ASSIGNMENT: Transcribe the listing below from its opening line up to and including the line that contains "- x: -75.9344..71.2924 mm"; reproduce nothing else.
* * * *
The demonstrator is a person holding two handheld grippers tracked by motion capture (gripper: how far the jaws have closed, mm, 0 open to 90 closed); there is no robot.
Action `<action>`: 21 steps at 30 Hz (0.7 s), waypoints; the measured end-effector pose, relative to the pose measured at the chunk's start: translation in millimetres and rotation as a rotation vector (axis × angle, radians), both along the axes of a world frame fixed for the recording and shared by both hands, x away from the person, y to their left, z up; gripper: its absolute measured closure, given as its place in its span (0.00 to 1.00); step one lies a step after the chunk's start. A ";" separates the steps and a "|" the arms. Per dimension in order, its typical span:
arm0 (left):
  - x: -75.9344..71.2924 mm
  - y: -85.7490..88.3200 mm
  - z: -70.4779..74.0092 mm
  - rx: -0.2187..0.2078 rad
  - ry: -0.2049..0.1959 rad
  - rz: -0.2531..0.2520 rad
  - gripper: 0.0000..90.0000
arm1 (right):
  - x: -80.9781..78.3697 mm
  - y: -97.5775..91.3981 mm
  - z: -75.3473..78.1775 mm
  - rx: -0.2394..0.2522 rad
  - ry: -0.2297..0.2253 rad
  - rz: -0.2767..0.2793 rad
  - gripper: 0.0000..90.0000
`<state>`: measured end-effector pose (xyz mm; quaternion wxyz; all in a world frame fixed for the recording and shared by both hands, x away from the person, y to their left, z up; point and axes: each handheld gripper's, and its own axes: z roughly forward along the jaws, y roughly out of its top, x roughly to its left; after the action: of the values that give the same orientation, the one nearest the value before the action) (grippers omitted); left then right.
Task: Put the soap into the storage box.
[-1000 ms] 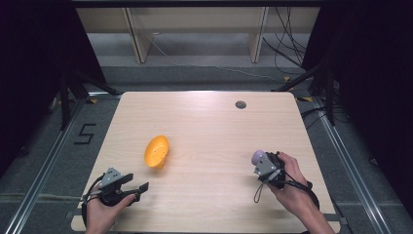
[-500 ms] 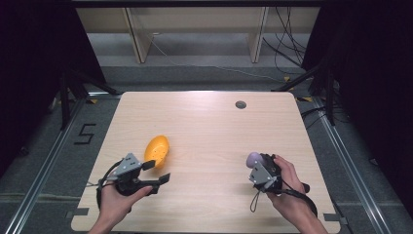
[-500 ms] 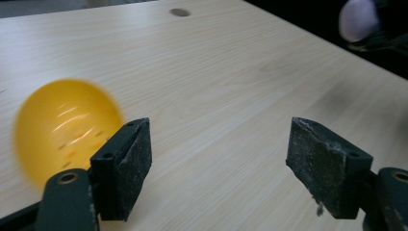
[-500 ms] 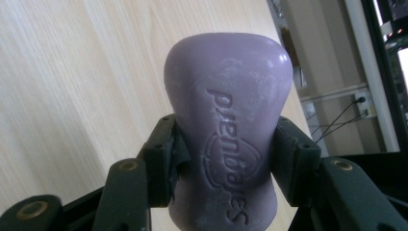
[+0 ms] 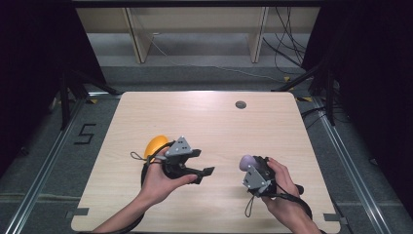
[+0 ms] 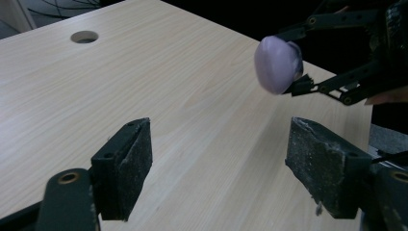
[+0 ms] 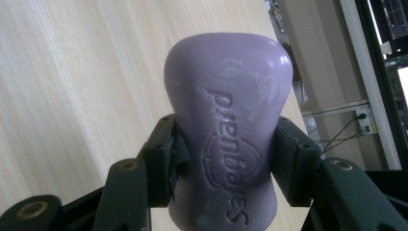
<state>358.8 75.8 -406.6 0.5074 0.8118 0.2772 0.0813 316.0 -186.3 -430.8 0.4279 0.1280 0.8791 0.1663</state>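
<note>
A purple bar of soap with embossed lettering sits between the black jaws of my right gripper, which is shut on it and holds it off the table at the right front; the soap also shows from the left gripper view, up at the right. My left gripper hovers over the table's middle front, open, nothing between its fingers, pointing toward the soap. An orange rounded object lies on the table just behind the left hand, partly hidden by it.
The light wooden table has a round cable hole near its back right. Dark floor, metal rails and cables surround the table; shelving legs stand behind it.
My left gripper has risen and swung from the front left corner toward the middle, ending in front of the orange object. The right gripper with the soap has shifted slightly left.
</note>
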 end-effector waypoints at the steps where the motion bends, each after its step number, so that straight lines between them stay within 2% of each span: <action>1: 1.3 -4.8 0.6 0.001 0.006 -0.019 0.27 | -0.1 0.5 -0.2 0.003 0.003 0.002 0.56; 4: 2.4 -20.2 -0.3 -0.014 0.024 -0.044 0.28 | -1.0 2.5 -0.1 0.004 -0.008 0.003 0.56; 5: 3.0 -24.6 -0.5 -0.016 0.032 -0.058 0.28 | -0.6 3.2 0.3 -0.006 -0.011 0.019 0.56; 6: 3.0 -29.4 -1.2 -0.016 0.024 -0.053 0.29 | -1.4 4.2 -0.1 0.003 -0.009 0.009 0.56; 8: 4.8 -37.2 -1.8 -0.025 0.039 -0.080 0.30 | -2.2 6.2 -0.3 0.010 -0.006 0.012 0.56; 11: 7.2 -48.4 -3.7 -0.033 0.058 -0.086 0.31 | -2.8 8.4 0.1 0.011 -0.008 0.013 0.56; 12: 7.4 -52.5 -5.0 -0.039 0.073 -0.075 0.32 | -2.8 9.0 0.2 0.012 -0.007 0.016 0.56; 14: 10.7 -56.9 -6.5 -0.031 0.086 -0.103 0.34 | -2.5 9.7 0.6 0.011 -0.005 0.021 0.56; 19: 15.2 -67.9 -9.7 -0.049 0.121 -0.098 0.37 | -2.5 11.5 0.4 0.009 -0.007 0.029 0.56; 21: 17.6 -70.3 -10.9 -0.040 0.124 -0.092 0.39 | -2.3 12.2 1.0 0.000 -0.013 0.039 0.56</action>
<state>376.4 5.5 -417.5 0.5086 0.8169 0.2720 0.0019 313.7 -174.2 -429.8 0.4304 0.1098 0.8787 0.1752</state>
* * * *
RESPONSE TO THIS EXERCISE:
The demonstrator is a person holding two handheld grippers tracked by motion capture (gripper: how far the jaws have closed, mm, 0 open to 90 closed); there is no robot.
Action `<action>`: 21 steps at 30 Hz (0.7 s), waypoints; the measured end-effector pose, relative to the pose measured at the chunk's start: translation in millimetres and rotation as a rotation vector (axis × angle, radians), both along the axes of a world frame fixed for the recording and shared by both hands, x away from the person, y to their left, z up; gripper: its absolute measured closure, given as its place in its span (0.00 to 1.00); step one lies a step after the chunk's start. A ";" separates the steps and a "|" the arms. Per dimension in order, its typical span:
arm0 (left):
  - x: -75.9344..71.2924 mm

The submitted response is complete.